How does anycast ensure reliable delivery of IP packets for the same IP address on different locations?

Question

With anycast, it would be possible to have the same IP address at multiple locations in the world, without the need of a proxy or VPN that forwards the packets to its final destination.

If you would just use IP spoofing to change the source IP address to for example 6.7.8.9, normally you would not be able to just receive the response packets for this IP address, as the Border Gateway Protocol determines a different path back for the response packet that you normally won't be able to intercept.

What does anycast do so you can reliably receive IP packets meant for this particular IP address? Since the shortest paths BGP relies on can change, which mechanism ensures that when you send a request at location C that has IP address 6.7.8.9, you will receive the entire response back to location C and you won't receive a response with also a few packets delivered at location A that has IP address 6.7.8.9 and another few packets delivered at location B that also has IP address 6.7.8.9?
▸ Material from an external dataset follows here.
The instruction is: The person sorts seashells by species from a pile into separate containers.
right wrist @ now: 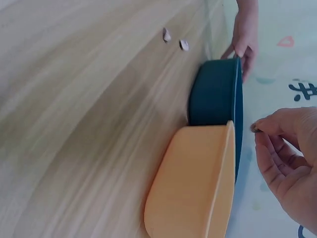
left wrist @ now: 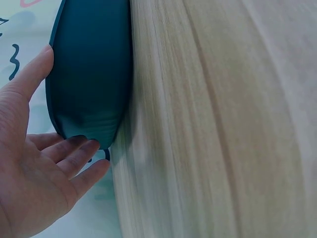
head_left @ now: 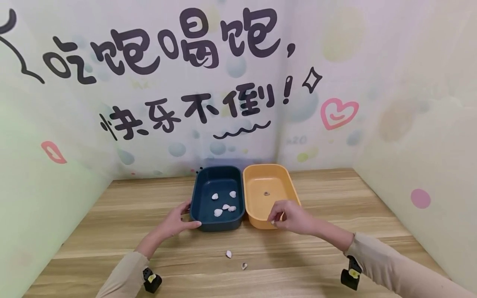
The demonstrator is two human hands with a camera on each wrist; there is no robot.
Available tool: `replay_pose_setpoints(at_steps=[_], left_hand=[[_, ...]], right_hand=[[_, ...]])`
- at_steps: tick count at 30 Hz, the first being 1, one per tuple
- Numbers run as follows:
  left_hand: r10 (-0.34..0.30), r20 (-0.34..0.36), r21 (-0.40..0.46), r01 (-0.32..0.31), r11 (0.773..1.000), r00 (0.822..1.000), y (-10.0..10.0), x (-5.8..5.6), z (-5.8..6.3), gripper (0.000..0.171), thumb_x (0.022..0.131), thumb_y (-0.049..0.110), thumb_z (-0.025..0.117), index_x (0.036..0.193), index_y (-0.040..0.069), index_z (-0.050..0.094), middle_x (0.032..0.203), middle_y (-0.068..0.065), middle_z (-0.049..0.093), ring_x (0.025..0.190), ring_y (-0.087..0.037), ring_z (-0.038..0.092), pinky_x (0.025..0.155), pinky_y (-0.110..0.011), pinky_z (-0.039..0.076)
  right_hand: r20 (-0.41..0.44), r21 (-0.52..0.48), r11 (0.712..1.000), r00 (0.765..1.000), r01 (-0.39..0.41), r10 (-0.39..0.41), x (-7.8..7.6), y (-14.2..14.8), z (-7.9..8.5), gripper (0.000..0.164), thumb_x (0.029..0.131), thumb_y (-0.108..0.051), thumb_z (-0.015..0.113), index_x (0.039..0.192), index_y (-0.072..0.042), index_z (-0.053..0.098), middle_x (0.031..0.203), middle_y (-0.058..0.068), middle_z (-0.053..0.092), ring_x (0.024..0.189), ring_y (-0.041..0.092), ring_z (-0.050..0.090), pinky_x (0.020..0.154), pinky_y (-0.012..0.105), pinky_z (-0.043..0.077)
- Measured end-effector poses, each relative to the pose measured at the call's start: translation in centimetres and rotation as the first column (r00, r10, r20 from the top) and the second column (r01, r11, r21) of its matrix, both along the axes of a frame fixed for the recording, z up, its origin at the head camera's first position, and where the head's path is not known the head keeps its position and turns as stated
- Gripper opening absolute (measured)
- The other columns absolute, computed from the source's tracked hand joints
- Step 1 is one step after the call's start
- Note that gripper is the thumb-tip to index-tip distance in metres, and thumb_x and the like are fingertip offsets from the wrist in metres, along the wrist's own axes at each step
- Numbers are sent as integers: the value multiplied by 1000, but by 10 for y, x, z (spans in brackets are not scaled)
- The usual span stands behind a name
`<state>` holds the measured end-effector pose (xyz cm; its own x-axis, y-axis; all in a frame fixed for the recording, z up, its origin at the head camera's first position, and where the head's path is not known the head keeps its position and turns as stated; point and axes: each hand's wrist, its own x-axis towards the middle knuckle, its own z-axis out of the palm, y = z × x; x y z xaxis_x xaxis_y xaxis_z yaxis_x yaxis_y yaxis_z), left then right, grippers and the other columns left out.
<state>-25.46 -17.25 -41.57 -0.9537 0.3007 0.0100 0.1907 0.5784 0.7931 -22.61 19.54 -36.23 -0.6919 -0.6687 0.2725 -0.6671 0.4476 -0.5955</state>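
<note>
My left hand (head_left: pixel 177 221) rests against the left side and front corner of a dark blue bin (head_left: pixel 217 226), its thumb at the rim and its fingers spread. Several whitish seashells (head_left: pixel 218 212) lie inside that bin. Over the near right rim of the orange bin (head_left: pixel 257 223), my right hand (head_left: pixel 294 217) pinches a small seashell (right wrist: pixel 255 129) between thumb and forefinger, mostly hidden by the fingertips. One small dark shell (head_left: pixel 266 193) lies on the orange bin's floor.
Two loose shells lie on the wooden table in front of the bins, one whitish shell (head_left: pixel 229 254) and one darker shell (head_left: pixel 244 266). Both bins stand side by side near the printed back wall (head_left: pixel 246 149). Side walls flank the table.
</note>
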Motion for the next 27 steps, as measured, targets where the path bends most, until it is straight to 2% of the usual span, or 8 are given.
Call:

For DNS it might not matter, but Anycast is also used by CloudFlare for the content delivery network, which would be HTTP(S) over TCP and not just UDP Packets.

How about this scenario: Server A and B have the same IP address with anycast. Server B connects to an external server that is very close to server A and very far away from server B, since server A is closer, the response will be routed back to server A, isn't it possible to always route this type of requests back to server B, since server B initiated the connection to the external server?

Answer 1

It is counter intuitive, but various providers have talked about their experiences over the years and going back as far as 2 decades have shown Anycast to be at least as stable and often more stable even for TCP/HTTP traffic than Unicast.

Why is this-

To a first approximation the internet is divided among Tier x backbone connectivity providers, corporate endpoints, and ISPs serving last mile. These parties exchange traffic through either peering agreements or transit agreements. Peering agreements are least cost and make sense when there is a significant flow of traffic in both directions. Transit agreements are more expensive and exist where there is an imbalance of traffic flow.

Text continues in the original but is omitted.